Note: this post is about my first-ever Dirty Kanza 200 experience on June 4, 2016.
Part IX – Finish Line
new team member
Did I say something about being +1 at Checkpoint Three? I lied. We were actually +2 with the addition of Kristin.
We made the deal after she led us back into Madison. It made perfect sense. She was riding alone and could use some company. Gregg and I were minus a working GPS. I don’t know that it was said in so many words, but it meant no one left behind.
It was now total darkness, but we had Kristin to guide us.
“In approximately .2 miles you will turn left onto the unmaintained roadway,” she’d tell us with her soothing southern lilt. Her voice far better than the British woman who speaks to me in my car. Kristin if you ever need a new job I bet Garmin would hire you.
She was absolutely brilliant. A positive light leading us to the finish line.
What’s the second thing your GPS (sometimes) does after telling you which way to turn? It tells you to turn back around because it got confused – right? We all know it happens. Another reason Tim told me to not use the GPX tracks. Next time…

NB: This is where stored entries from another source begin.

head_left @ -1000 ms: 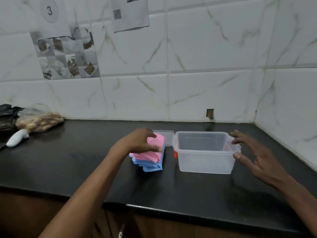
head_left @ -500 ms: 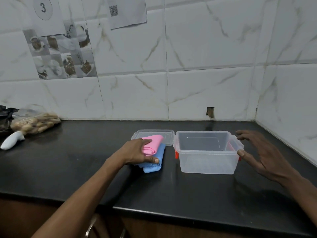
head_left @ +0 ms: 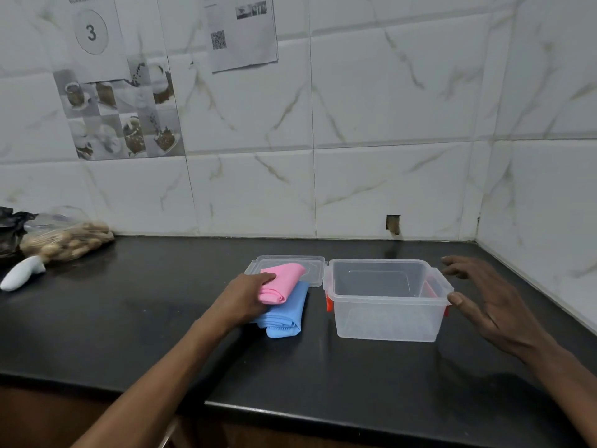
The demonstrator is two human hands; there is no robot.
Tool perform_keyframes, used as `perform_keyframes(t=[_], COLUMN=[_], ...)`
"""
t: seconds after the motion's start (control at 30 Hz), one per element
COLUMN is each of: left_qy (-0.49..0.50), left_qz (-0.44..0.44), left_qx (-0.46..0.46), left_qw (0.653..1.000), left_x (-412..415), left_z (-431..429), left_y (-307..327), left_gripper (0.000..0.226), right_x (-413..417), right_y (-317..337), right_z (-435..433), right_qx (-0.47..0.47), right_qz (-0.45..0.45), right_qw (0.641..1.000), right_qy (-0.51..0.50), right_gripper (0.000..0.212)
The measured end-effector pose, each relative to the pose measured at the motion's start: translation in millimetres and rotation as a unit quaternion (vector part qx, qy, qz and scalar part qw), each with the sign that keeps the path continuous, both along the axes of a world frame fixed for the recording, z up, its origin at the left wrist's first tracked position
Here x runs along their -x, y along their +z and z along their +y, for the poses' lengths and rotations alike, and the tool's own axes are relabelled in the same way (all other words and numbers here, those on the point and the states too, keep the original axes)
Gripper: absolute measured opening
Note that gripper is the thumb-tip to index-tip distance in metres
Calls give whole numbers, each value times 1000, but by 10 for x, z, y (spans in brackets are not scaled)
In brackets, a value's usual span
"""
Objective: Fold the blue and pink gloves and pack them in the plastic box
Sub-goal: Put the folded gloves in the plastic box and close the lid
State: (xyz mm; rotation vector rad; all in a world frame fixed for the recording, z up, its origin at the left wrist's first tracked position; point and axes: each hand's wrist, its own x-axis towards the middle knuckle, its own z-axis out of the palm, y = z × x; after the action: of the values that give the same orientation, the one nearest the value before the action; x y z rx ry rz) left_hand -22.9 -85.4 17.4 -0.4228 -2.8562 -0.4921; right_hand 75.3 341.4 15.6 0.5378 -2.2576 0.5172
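Left fingers point(head_left: 268, 279): they bend over the left end of the pink glove point(head_left: 286, 281) and hold it. I cannot see my thumb.
Left hand point(head_left: 245, 299): it sits at the left side of both gloves, low on the counter point(head_left: 129, 318).
Pink glove: it is folded up. It lies on top of the blue glove point(head_left: 287, 315), and its far end rests on the lid point(head_left: 290, 259).
Blue glove: it is folded too. It lies under the pink one, and its near end sticks out toward me.
Right fingers point(head_left: 458, 265): they are straight and spread wide. They hold nothing.
Right hand point(head_left: 487, 302): it is just beside the right side of the plastic box point(head_left: 387, 321). My thumb tip is at the rim. I cannot tell if it touches.
Plastic box: it is clear and open, just to the right of the gloves. It has orange clips point(head_left: 329, 302) on its sides.
Lid: it is clear and lies flat, right next to the left side of the box.
Counter: it is black and shiny.
Far left: a bag of nuts point(head_left: 64, 240), a white thing point(head_left: 21, 276) and a black bag point(head_left: 9, 221).
Wall: white tiles, a paper with a 3 point(head_left: 91, 32) and a paper with a square code point(head_left: 242, 30).
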Motion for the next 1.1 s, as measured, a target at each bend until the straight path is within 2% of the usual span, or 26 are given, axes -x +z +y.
perform_keyframes(t=[0.13, 0.3, 0.4, 0.5, 0.57, 0.6, 0.63, 0.67, 0.73, 0.8, 0.83, 0.87, 0.9, 1.0, 1.1], left_qy=[6, -4, -6, -41, -74, -90, -110, -134, -203, -279, -312, -338, -354, -353, -338], left_qz=[57, 103, 121, 159, 194, 214, 233, 249, 275, 282, 281, 279, 275, 278, 306], left_qx=[38, -4, -45, -50, -53, -51, -43, -36, -32, -26, -11, 6, 21, 54, 66], left_qw=[998, 995, 992, 985, 977, 971, 965, 959, 939, 918, 907, 899, 893, 892, 887], left_x=[26, 60, 48, -11, -76, -118, -168, -216, -295, -329, -319, -284, -238, -105, 6], left_z=[-2, -31, 5, 139, 318, 427, 540, 648, 835, 983, 1039, 1086, 1120, 1158, 1208], left_y=[15, 329, 597, 855, 996, 1044, 1080, 1109, 1131, 1122, 1118, 1108, 1091, 1028, 941], left_gripper=[54, 3, 13, 10, 5, 11, 23, 35, 50, 53, 53, 52, 52, 50, 51], right_x=[-7, -22, -105, -224, -281, -280, -242, -167, 21, 181, 251, 302, 339, 394, 414], right_y=[-1, 3, 55, 211, 365, 483, 612, 746, 989, 1138, 1167, 1188, 1197, 1180, 1201], right_z=[-1, -10, -57, -244, -550, -735, -892, -1002, -1101, -1099, -1064, -1009, -943, -746, -697], right_qx=[8, 16, 38, 119, 252, 347, 441, 519, 607, 649, 668, 680, 682, 620, 517], right_qz=[-8, -14, 3, 63, 52, 0, -76, -166, -341, -434, -445, -448, -454, -497, -505], right_qw=[1000, 999, 998, 989, 966, 936, 887, 827, 701, 596, 560, 539, 532, 572, 675], right_qy=[-15, -26, -50, -60, 1, 61, 114, 142, 154, 187, 207, 214, 212, 203, 149], right_gripper=[49, 49, 48, 33, 29, 37, 51, 67, 93, 96, 87, 74, 66, 73, 71])
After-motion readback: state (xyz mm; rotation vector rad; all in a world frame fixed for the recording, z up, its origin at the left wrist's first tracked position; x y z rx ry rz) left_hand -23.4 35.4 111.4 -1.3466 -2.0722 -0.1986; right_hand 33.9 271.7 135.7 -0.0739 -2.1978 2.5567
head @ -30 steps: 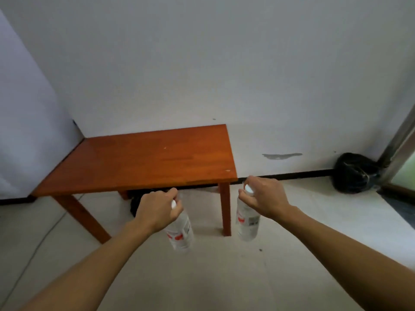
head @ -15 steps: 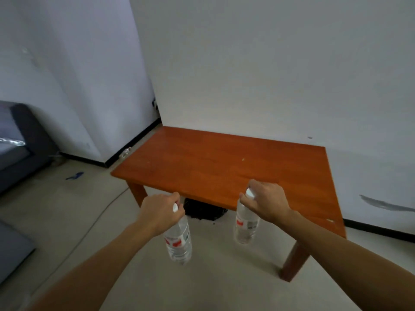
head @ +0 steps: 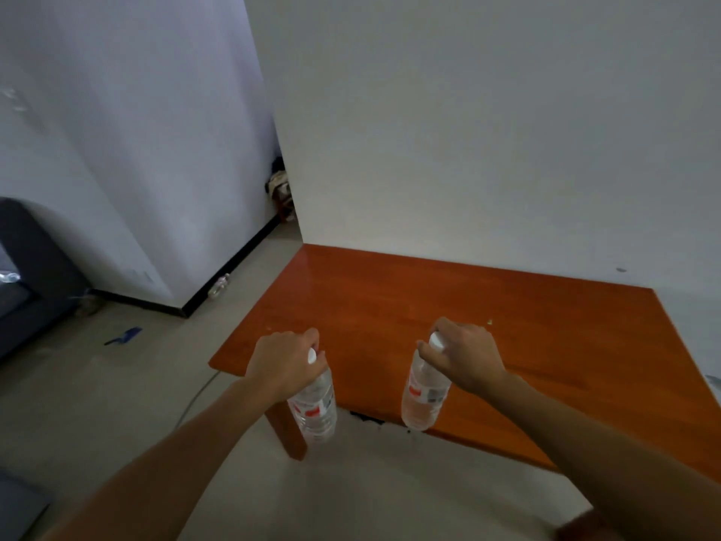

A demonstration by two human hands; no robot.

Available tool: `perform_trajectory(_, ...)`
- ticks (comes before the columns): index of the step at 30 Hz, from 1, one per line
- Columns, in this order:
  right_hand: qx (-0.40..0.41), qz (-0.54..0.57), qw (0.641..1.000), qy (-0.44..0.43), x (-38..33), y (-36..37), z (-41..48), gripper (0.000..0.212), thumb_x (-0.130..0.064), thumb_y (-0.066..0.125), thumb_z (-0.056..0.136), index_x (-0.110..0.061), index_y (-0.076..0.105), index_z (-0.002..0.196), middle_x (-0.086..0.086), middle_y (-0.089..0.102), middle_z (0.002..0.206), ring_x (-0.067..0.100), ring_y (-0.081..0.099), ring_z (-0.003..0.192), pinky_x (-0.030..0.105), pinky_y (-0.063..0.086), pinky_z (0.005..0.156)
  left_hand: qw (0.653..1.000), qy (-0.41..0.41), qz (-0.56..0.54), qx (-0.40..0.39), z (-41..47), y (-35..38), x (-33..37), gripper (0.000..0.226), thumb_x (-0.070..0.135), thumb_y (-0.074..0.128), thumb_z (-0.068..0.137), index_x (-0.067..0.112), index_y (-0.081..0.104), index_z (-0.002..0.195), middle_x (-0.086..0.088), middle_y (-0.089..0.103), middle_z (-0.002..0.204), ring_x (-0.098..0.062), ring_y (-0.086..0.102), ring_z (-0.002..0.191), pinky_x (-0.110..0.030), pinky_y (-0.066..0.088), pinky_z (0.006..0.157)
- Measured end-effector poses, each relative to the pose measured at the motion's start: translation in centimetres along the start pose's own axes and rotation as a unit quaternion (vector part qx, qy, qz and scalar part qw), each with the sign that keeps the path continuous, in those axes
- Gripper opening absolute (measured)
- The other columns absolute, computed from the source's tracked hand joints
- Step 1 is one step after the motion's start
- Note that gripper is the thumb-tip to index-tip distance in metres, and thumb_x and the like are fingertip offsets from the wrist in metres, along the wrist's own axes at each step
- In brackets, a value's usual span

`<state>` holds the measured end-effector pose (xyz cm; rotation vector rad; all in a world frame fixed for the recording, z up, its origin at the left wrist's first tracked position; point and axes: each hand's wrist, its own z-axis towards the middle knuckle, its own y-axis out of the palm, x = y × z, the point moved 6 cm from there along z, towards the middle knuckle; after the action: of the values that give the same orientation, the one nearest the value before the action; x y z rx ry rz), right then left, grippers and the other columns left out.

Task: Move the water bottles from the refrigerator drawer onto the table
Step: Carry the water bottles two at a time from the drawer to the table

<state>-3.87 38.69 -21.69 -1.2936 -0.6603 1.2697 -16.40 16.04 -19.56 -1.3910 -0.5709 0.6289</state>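
Nearest: left hand (head: 283, 363) curled round the capped neck of the left bottle (head: 316, 411), hung upright before the near corner of the orange wooden table (head: 429, 302). Right hand (head: 466, 355) gripping the right bottle (head: 425, 396) likewise, over the table's front edge. Beyond, white wall (head: 487, 130).

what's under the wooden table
Under the table, one leg and a sliver of something dark on the floor show; its top covers the rest, so what it is can't be told.
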Motion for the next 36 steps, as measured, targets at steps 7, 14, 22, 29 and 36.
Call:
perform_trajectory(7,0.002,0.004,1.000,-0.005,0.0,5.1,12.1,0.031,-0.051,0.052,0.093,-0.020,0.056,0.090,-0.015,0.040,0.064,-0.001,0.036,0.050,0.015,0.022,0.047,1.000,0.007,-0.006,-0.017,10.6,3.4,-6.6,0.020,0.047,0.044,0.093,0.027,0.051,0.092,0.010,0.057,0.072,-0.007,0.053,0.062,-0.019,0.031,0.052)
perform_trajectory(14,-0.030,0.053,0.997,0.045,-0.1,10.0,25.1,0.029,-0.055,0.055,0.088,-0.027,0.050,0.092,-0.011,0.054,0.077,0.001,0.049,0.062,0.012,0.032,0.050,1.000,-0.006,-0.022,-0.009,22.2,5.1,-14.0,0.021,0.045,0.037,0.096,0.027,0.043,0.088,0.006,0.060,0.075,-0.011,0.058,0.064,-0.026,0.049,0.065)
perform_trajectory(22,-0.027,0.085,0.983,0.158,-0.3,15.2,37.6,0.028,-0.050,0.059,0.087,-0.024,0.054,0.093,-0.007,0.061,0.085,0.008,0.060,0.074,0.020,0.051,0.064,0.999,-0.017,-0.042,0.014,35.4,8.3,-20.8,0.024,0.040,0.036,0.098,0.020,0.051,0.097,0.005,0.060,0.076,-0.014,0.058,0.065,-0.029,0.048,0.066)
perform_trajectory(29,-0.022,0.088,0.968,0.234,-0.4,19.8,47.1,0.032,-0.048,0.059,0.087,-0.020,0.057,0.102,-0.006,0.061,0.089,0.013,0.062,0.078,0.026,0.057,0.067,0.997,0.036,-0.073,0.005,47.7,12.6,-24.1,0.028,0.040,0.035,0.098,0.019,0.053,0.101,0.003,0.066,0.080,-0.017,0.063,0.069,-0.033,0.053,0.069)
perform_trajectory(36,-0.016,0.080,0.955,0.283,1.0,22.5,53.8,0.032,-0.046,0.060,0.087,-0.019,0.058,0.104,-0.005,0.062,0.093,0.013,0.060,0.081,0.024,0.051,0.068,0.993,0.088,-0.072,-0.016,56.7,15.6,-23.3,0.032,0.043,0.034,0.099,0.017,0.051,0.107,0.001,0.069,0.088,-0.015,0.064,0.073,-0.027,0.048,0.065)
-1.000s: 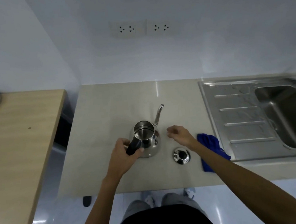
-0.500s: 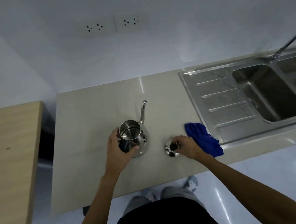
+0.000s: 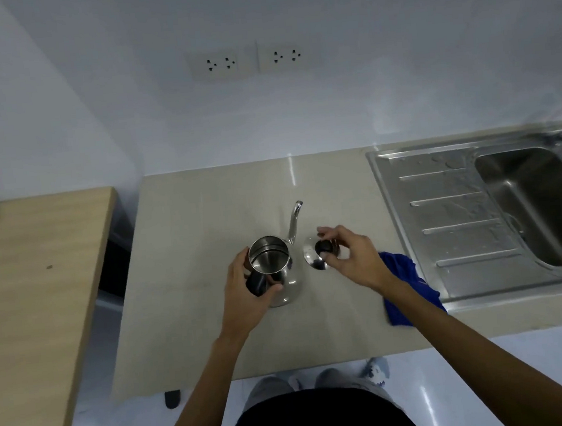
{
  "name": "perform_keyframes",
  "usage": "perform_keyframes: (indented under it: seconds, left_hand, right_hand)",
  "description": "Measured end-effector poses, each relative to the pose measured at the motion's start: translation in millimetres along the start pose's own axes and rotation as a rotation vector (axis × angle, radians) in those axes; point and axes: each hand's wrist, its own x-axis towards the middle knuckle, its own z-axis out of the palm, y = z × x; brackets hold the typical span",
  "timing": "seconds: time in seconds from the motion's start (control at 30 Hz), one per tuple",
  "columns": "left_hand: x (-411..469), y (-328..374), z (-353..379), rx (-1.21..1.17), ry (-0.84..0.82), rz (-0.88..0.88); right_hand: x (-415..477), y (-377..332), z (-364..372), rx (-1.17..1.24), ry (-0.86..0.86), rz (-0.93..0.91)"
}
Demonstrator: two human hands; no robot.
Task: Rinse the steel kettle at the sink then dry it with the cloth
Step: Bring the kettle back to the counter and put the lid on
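Now, left hand point(image 3: 246, 290) wrapped round the black handle of the shiny steel kettle point(image 3: 273, 272), open-topped, upright on the smooth beige desk point(image 3: 191, 255). Right hand point(image 3: 352, 257) pinches the domed lid point(image 3: 316, 255) by its black knob. Crumpled blue cloth point(image 3: 405, 286) beside the ribbed steel sink point(image 3: 452, 223).

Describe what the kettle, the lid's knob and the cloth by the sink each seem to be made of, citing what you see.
Kettle: polished metal, likely stainless steel; its body and spout give bright mirror reflections.
Lid's knob: matte black, probably plastic; it shows no reflection beside the shiny lid.
Cloth: soft blue fabric, perhaps microfibre; it lies crumpled in folds without any sheen.
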Motion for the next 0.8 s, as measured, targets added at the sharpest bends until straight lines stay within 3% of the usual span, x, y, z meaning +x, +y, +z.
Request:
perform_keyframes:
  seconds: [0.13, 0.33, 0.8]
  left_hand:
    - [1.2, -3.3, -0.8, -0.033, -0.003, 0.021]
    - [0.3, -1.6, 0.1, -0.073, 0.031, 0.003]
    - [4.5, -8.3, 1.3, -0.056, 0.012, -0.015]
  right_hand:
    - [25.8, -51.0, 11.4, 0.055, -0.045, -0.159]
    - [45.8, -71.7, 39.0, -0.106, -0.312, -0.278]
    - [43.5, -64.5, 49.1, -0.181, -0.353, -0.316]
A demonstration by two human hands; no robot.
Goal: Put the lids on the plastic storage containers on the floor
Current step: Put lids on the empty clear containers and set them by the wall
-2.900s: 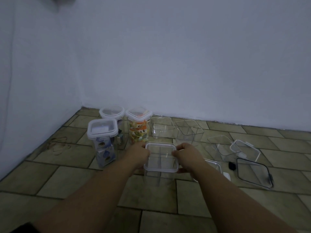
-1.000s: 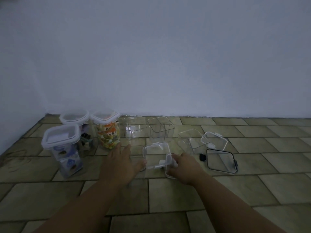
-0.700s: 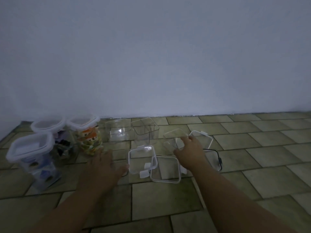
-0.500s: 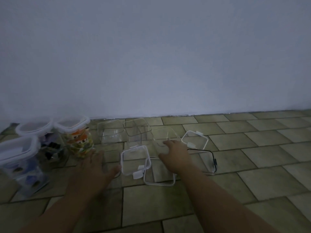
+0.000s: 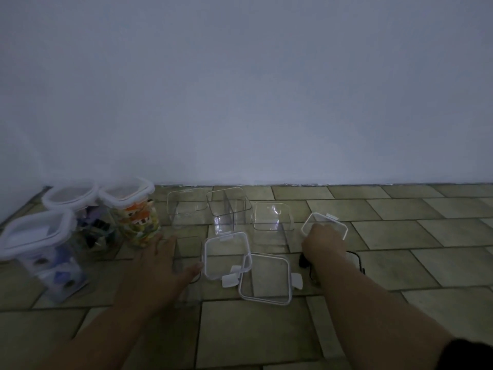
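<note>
My right hand [image 5: 323, 243] lies over the near edge of a white-rimmed lid [image 5: 330, 222] on the floor, fingers curled down onto it. My left hand [image 5: 160, 263] is spread flat and open, its thumb next to a tall clear container topped by a white-rimmed lid [image 5: 226, 253]. Another white-rimmed lid [image 5: 265, 279] lies flat just right of that container. A black-rimmed lid [image 5: 356, 259] shows partly under my right wrist. Three lidless clear containers [image 5: 186, 206] [image 5: 229, 206] [image 5: 272, 217] stand in a row behind.
Three filled, lidded containers stand at the left: one with blue contents [image 5: 34, 244], a round-lidded one [image 5: 70, 196] and one with orange contents [image 5: 133, 212]. A white wall [image 5: 245, 89] rises right behind the row. The tiled floor [image 5: 426, 236] extends to the right.
The view has swung right. My right hand left the lidded container, crossed the flat lid and reached right onto the far white-rimmed lid. My left hand let go and stays spread.
</note>
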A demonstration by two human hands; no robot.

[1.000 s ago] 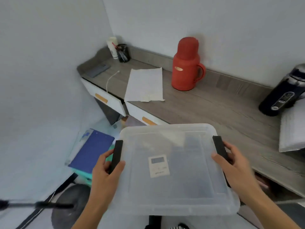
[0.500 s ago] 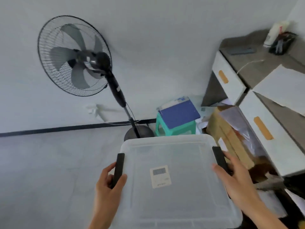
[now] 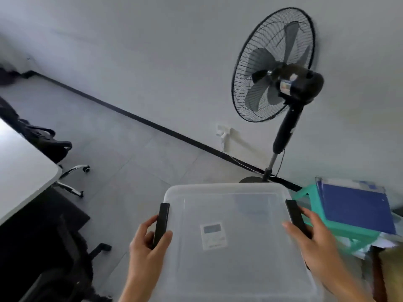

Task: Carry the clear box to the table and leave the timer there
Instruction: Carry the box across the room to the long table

On one such turnaround, I got sloppy and fell over. Gravel aggravated old hip injury now inflamed with pain and swelling.
Don’t worry about it, get up and continue on, the voice inside my head told me.
Now and then we’d stop and let Gregg catch up. At the turns. I didn’t count, maybe four or five times. In truth we didn’t have to wait very long. Long enough for a good drink or to rifle through the frame bag to replace a battery unit on the headlight. But it was dark, the field had thinned and the roads twisted.
“You guys don’t have to wait on me!” he would say. He didn’t want to be the one that prevented us from getting a finishers glass. I’d been keeping an eye on the times and distance.
“We got this,” would be the reply.
As the riders passed, they’d ask questions, wondering which way to turn, trying to figure out who knew what, following the competent ones.
“Do you guys know where you’re going?” one pair asked.
“We’re going to Emporia,” I told them in a cheerful voice. “Where are you guys headed?”
The old man, holding a lantern and clanging a cowbell like crazy. It’s zero dark thirty, riders trickling by and he’s still out there.
As we propped each other up with words of encouragement.
Dig deep. Good work. Almost there. We got this.
A few miles from Emporia I remembered the railroad tracks. That every 17 minutes a train passes through. That there is a barricade. That under no circumstances does a rider cross one.
It was then I noticed what I thought was a blinky rider taillight were actually lights on a barricade. The train was stopped and its last car was blocking the crossing. Then slooowly it crept away and the guards lifted. We’re moving again.
The last couple of miles went quickly. Weaving our way through campus and onto Commercial Street I knew we were in time.
And they waited for us, cowbells still a-clanging and cheering like it meant something, which of course it did.
When it came time to cross, I waved Kristin ahead.
“No, let’s cross together,” she said.
We were nearly the last across, but in this race, finishing is all that really matters.